The task >> Return every line of the data exactly as it stands.

The data >>
+ + + +

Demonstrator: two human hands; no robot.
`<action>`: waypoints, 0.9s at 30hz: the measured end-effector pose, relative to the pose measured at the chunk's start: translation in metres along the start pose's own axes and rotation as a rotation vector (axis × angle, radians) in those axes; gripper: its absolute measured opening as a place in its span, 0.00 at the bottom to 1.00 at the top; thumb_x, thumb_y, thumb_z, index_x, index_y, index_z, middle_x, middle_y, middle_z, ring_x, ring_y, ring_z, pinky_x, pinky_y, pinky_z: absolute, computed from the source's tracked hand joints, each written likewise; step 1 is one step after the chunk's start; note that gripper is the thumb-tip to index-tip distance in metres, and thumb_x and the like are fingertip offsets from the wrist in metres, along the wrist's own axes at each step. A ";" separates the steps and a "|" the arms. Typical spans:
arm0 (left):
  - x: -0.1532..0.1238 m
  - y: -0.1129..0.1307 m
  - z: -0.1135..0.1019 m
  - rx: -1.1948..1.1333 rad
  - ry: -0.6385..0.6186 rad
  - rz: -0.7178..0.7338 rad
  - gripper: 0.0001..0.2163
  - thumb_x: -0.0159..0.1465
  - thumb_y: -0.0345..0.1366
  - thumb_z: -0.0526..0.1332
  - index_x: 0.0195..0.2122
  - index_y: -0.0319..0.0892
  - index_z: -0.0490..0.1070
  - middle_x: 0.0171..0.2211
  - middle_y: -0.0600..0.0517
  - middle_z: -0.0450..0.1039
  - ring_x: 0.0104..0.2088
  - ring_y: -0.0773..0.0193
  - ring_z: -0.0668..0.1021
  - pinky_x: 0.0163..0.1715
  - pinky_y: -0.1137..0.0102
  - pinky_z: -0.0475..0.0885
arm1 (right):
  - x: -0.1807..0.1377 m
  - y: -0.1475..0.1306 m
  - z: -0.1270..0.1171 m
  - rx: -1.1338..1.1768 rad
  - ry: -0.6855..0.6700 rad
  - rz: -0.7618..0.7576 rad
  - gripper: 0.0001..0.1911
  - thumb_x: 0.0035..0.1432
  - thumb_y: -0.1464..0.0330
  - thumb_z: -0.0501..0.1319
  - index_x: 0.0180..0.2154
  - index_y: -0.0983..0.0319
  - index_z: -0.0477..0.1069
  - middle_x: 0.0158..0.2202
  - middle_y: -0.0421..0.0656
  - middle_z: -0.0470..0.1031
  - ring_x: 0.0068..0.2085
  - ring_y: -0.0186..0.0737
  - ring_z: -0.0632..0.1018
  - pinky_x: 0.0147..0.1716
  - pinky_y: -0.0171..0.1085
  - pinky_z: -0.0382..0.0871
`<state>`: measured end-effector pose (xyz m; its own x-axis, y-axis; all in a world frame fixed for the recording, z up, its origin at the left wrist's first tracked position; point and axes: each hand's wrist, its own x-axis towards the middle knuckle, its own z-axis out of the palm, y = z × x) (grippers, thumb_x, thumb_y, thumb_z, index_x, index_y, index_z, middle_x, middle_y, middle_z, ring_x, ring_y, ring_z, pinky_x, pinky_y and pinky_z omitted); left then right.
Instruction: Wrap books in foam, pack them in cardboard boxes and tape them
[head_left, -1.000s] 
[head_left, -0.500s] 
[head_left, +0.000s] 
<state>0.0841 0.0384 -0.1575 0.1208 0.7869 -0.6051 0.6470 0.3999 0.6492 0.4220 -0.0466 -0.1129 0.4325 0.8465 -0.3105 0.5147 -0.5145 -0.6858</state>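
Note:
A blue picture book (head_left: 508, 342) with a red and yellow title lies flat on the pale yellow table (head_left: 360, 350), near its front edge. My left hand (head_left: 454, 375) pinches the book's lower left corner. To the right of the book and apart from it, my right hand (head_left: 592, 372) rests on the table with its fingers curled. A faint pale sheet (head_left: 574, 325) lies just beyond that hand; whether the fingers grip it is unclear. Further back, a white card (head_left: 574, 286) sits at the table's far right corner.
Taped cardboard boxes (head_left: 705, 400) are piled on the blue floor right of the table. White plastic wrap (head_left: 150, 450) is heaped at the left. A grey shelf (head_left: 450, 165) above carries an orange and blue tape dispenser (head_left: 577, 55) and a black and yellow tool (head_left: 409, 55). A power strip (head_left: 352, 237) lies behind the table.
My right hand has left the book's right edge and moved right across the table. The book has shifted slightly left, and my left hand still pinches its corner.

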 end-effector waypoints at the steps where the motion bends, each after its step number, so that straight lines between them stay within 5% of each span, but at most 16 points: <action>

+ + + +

Task solution >>
Demonstrator: two human hands; no robot.
`<action>`: waypoints, 0.9s at 30hz: the measured end-effector pose, relative to the pose measured at the chunk's start: translation in metres along the start pose's own axes and rotation as a rotation vector (axis × angle, radians) in those axes; gripper: its absolute measured opening as a place in its span, 0.00 at the bottom to 1.00 at the top; thumb_x, thumb_y, thumb_z, index_x, index_y, index_z, middle_x, middle_y, middle_z, ring_x, ring_y, ring_z, pinky_x, pinky_y, pinky_z: absolute, computed from the source's tracked hand joints, each written likewise; step 1 is one step after the chunk's start; note that gripper is the thumb-tip to index-tip distance in metres, and thumb_x and the like are fingertip offsets from the wrist in metres, along the wrist's own axes at each step. A ";" separates the steps and a "|" the arms. Typical spans:
arm0 (left):
  - x: -0.1532..0.1238 m
  - y: -0.1129..0.1307 m
  - z: -0.1135..0.1019 m
  - rx: -1.1948..1.1333 rad
  - ry: -0.6385..0.6186 rad
  - rz: -0.7178..0.7338 rad
  - gripper: 0.0001..0.2163
  - thumb_x: -0.0159..0.1465
  - thumb_y: -0.0345..0.1366
  - thumb_z: -0.0526..0.1332
  - index_x: 0.0195..0.2122
  - index_y: -0.0319..0.0892
  - index_z: -0.0490..0.1070
  - middle_x: 0.0171..0.2211
  - middle_y: -0.0600..0.0517
  - middle_z: -0.0450..0.1039
  - ring_x: 0.0104..0.2088
  - ring_y: -0.0773..0.0193
  - ring_z: -0.0668..0.1021
  - pinky_x: 0.0163..0.1715
  - pinky_y: -0.1137..0.0102
  - pinky_z: -0.0475..0.0885
arm1 (right):
  - x: -0.1807..0.1377 m
  - y: -0.1475..0.1306 m
  - z: -0.1270..0.1171 m
  - rx: -1.1338..1.1768 rad
  - ry: -0.6855..0.6700 rad
  - rz: -0.7618..0.7576 rad
  - gripper: 0.0001..0.1911
  - thumb_x: 0.0035..0.1432
  - thumb_y: -0.1464..0.0330
  - thumb_z: -0.0501..0.1319
  - index_x: 0.0180..0.2154
  - index_y: -0.0983..0.0319
  - index_z: -0.0477..0.1069
  - middle_x: 0.0158..0.2202
  - middle_y: -0.0421..0.0656
  - middle_z: -0.0470..0.1031
  - ring_x: 0.0068..0.2085
  - ring_y: -0.0186..0.0737
  - ring_z: -0.0632..0.1018
  - pinky_x: 0.0147..0.1716
  - pinky_y: -0.0171..0.1085
  - pinky_z: -0.0382..0.0871
`<state>`: measured end-effector pose (xyz m; its own x-axis, y-axis; all in a world frame fixed for the recording, z up, its origin at the left wrist's first tracked position; point and axes: each hand's wrist, its own x-axis towards the middle knuckle, its own z-axis out of the palm, y = z × x) (grippers, thumb_x, thumb_y, thumb_z, index_x, index_y, index_z, middle_x, middle_y, middle_z, ring_x, ring_y, ring_z, pinky_x, pinky_y and pinky_z omitted); left then right.
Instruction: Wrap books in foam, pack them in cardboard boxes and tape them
[head_left, -1.000s] 
[head_left, -0.500s] 
[head_left, +0.000s] 
<state>0.0841 0.0384 -0.1575 0.1208 0.7869 -0.6051 0.6470 0.3999 0.6492 0.4220 -0.0466 -0.1129 0.4325 0.8465 -0.3105 0.5147 -0.5145 -0.6858</state>
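Note:
A blue picture book (head_left: 508, 342) with a red and yellow title lies flat on the pale yellow table (head_left: 360, 350), near its front edge. My left hand (head_left: 454, 375) pinches the book's lower left corner. To the right of the book and apart from it, my right hand (head_left: 592, 372) rests on the table with its fingers curled. A faint pale sheet (head_left: 574, 325) lies just beyond that hand; whether the fingers grip it is unclear. Further back, a white card (head_left: 574, 286) sits at the table's far right corner.
Taped cardboard boxes (head_left: 705, 400) are piled on the blue floor right of the table. White plastic wrap (head_left: 150, 450) is heaped at the left. A grey shelf (head_left: 450, 165) above carries an orange and blue tape dispenser (head_left: 577, 55) and a black and yellow tool (head_left: 409, 55). A power strip (head_left: 352, 237) lies behind the table.
My right hand has left the book's right edge and moved right across the table. The book has shifted slightly left, and my left hand still pinches its corner.
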
 end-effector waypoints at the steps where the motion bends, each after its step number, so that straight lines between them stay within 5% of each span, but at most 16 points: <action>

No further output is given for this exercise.